Your objective –
Would you transcribe the data word for word?

[[ Dataset section, beginning ]]

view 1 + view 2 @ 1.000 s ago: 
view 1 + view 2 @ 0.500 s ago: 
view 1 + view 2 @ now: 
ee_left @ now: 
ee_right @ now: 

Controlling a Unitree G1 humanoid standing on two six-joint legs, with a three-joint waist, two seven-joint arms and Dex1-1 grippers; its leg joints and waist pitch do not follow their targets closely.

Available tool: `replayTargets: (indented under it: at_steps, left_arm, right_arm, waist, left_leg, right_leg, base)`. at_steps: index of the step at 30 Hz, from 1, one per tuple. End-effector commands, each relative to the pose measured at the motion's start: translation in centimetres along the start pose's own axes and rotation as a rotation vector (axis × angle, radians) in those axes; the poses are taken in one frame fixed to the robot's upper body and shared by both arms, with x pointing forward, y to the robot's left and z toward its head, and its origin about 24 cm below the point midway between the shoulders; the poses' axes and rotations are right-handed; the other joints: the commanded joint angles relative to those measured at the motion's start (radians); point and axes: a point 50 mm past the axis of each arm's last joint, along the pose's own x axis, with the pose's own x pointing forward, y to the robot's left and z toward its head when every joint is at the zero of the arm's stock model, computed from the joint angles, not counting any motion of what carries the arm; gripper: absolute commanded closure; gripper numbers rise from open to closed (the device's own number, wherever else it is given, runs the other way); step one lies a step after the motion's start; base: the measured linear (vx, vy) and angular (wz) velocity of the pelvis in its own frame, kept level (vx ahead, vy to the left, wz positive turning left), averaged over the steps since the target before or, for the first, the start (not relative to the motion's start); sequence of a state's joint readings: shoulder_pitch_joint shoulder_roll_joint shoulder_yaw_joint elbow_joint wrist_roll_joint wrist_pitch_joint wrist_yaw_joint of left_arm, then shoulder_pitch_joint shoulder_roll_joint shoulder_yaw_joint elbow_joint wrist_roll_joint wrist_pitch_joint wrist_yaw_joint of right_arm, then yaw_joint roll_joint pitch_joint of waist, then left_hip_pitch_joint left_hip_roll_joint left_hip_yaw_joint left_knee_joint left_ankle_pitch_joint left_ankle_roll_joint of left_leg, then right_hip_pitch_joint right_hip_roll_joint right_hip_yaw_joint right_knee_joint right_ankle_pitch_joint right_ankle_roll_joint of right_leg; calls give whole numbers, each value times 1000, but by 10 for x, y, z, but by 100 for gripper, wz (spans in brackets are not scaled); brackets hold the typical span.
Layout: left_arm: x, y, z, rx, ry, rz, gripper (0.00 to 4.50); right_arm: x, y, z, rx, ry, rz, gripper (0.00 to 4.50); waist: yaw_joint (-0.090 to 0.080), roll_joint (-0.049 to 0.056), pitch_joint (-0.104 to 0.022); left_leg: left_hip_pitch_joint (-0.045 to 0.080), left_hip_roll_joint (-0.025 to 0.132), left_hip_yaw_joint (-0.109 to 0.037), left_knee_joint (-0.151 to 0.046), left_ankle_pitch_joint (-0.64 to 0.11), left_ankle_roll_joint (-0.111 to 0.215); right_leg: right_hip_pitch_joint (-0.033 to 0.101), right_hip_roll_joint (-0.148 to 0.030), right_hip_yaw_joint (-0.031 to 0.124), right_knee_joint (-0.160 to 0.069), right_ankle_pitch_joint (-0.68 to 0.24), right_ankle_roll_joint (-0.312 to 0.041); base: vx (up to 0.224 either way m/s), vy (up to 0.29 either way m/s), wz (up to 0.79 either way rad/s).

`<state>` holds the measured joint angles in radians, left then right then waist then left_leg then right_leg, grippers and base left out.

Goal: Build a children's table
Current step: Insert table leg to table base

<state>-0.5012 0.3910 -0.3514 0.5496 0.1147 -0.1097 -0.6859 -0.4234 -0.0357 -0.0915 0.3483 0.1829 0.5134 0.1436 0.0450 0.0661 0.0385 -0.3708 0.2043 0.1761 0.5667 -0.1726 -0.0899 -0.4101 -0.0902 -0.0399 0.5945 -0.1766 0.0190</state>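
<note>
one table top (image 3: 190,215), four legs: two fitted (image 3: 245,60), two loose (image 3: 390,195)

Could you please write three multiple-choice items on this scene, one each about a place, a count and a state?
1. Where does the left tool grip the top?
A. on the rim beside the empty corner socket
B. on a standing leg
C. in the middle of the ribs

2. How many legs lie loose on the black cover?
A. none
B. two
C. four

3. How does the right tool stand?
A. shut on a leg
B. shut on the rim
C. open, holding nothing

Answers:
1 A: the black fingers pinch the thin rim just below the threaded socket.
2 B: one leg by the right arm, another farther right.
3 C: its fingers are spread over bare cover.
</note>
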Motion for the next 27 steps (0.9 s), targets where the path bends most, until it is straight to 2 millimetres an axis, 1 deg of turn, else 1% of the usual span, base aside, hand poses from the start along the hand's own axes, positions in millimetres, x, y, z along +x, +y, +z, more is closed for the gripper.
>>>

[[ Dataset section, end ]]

Task answer –
view 1 + view 2 @ 1.000 s ago: 
view 1 + view 2 @ 0.500 s ago: 
view 1 + view 2 @ now: 
ee_left @ now: 
ee_right @ now: 

Controlling a Unitree G1 humanoid standing on two six-joint legs, with a three-joint waist, two seven-joint arms and Dex1-1 grippers; its leg joints and waist pitch do not follow their targets closely.

Available tool: `replayTargets: (indented under it: at_steps, left_arm, right_arm, waist, left_leg, right_leg, base)`. at_steps: index of the step at 30 Hz, from 1, one per tuple. End-effector commands, each relative to the pose measured at the motion's start: translation in centimetres along the start pose's own axes and rotation as a rotation vector (axis × angle, radians) in those axes; the poses are taken in one frame fixed to the robot's upper body and shared by both arms, with x pointing forward, y to the robot's left and z toward its head, and its origin about 24 cm below the point midway between the shoulders; the poses' axes and rotations are right-handed; the other joints: the commanded joint angles relative to those measured at the motion's start (radians); point and axes: a point 50 mm past the axis of each arm's last joint, along the pose's own x axis, with the pose's own x pointing forward, y to the robot's left and z toward its head when every joint is at the zero of the arm's stock model, computed from the joint angles, not counting any motion of what carries the arm; gripper: absolute commanded closure; gripper numbers rise from open to closed (the device's own number, wherever else it is given, runs the other way); step one lies a step after the motion's start; base: the measured linear (vx, vy) and angular (wz) velocity of the pelvis in its own frame, kept level (vx ahead, vy to the left, wz positive turning left), averaged over the steps since the target before or, for the first, the start (not relative to the motion's start); sequence of a state's joint readings: shoulder_pitch_joint shoulder_roll_joint shoulder_yaw_joint elbow_joint wrist_roll_joint wrist_pitch_joint wrist_yaw_joint of left_arm, then shoulder_pitch_joint shoulder_roll_joint shoulder_yaw_joint elbow_joint wrist_roll_joint wrist_pitch_joint wrist_yaw_joint of right_arm, then yaw_joint roll_joint pitch_joint of waist, then left_hip_pitch_joint left_hip_roll_joint left_hip_yaw_joint left_knee_joint left_ankle_pitch_joint left_ankle_roll_joint of left_leg, then right_hip_pitch_joint right_hip_roll_joint right_hip_yaw_joint right_knee_joint right_ankle_pitch_joint right_ankle_roll_joint of right_leg; calls give whole numbers, each value times 1000, but by 10 for x, y, z, but by 100 for gripper, wz (spans in brackets are not scaled); brackets hold the typical span.
Layout: left_arm: x, y, z, rx, ry, rz, gripper (0.00 to 4.50); right_arm: x, y, z, rx, ry, rz, gripper (0.00 to 4.50); waist: yaw_joint (-0.090 to 0.080), roll_joint (-0.049 to 0.056), pitch_joint (-0.104 to 0.022); left_leg: left_hip_pitch_joint (-0.045 to 0.080), left_hip_roll_joint (-0.025 to 0.132), left_hip_yaw_joint (-0.109 to 0.037), left_knee_joint (-0.151 to 0.046), left_ankle_pitch_joint (-0.64 to 0.11), left_ankle_roll_joint (-0.111 to 0.215); right_leg: right_hip_pitch_joint (-0.033 to 0.101), right_hip_roll_joint (-0.148 to 0.030), right_hip_yaw_joint (-0.031 to 0.124), right_knee_joint (-0.160 to 0.069), right_ankle_pitch_joint (-0.68 to 0.24), right_ankle_roll_joint (-0.312 to 0.041); base: vx (up to 0.224 either way m/s), vy (up to 0.29 either way m/s), wz (up to 0.79 either way rad/s).

`<state>` holds the measured joint angles in radians, left then right then waist then left_leg then right_leg, grippers and base left out.

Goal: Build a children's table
Current step: Insert table leg to table base

<state>-0.5012 0.3910 -0.3514 0.5496 0.1147 -0.1097 -0.6859 -0.4234 -0.0357 -0.0915 0.3483 0.1829 0.5134 0.1436 0.0450 0.0661 0.0385 -0.3708 0.2043 0.1761 0.5667 -0.1726 -0.0899 -0.4101 -0.0902 -0.0399 0.5945 -0.1766 0.0190</state>
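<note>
one table top (image 3: 190,215), four legs: two fitted (image 3: 245,60), two loose (image 3: 390,195)

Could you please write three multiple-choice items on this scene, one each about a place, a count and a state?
1. Where does the left tool grip the top?
A. on the rim beside the empty corner socket
B. on a standing leg
C. in the middle of the ribs

2. How many legs lie loose on the black cover?
A. none
B. two
C. four

3. How does the right tool stand?
A. shut on a leg
B. shut on the rim
C. open, holding nothing

Answers:
1 A: the black fingers pinch the thin rim just below the threaded socket.
2 B: one leg by the right arm, another farther right.
3 C: its fingers are spread over bare cover.
</note>
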Motion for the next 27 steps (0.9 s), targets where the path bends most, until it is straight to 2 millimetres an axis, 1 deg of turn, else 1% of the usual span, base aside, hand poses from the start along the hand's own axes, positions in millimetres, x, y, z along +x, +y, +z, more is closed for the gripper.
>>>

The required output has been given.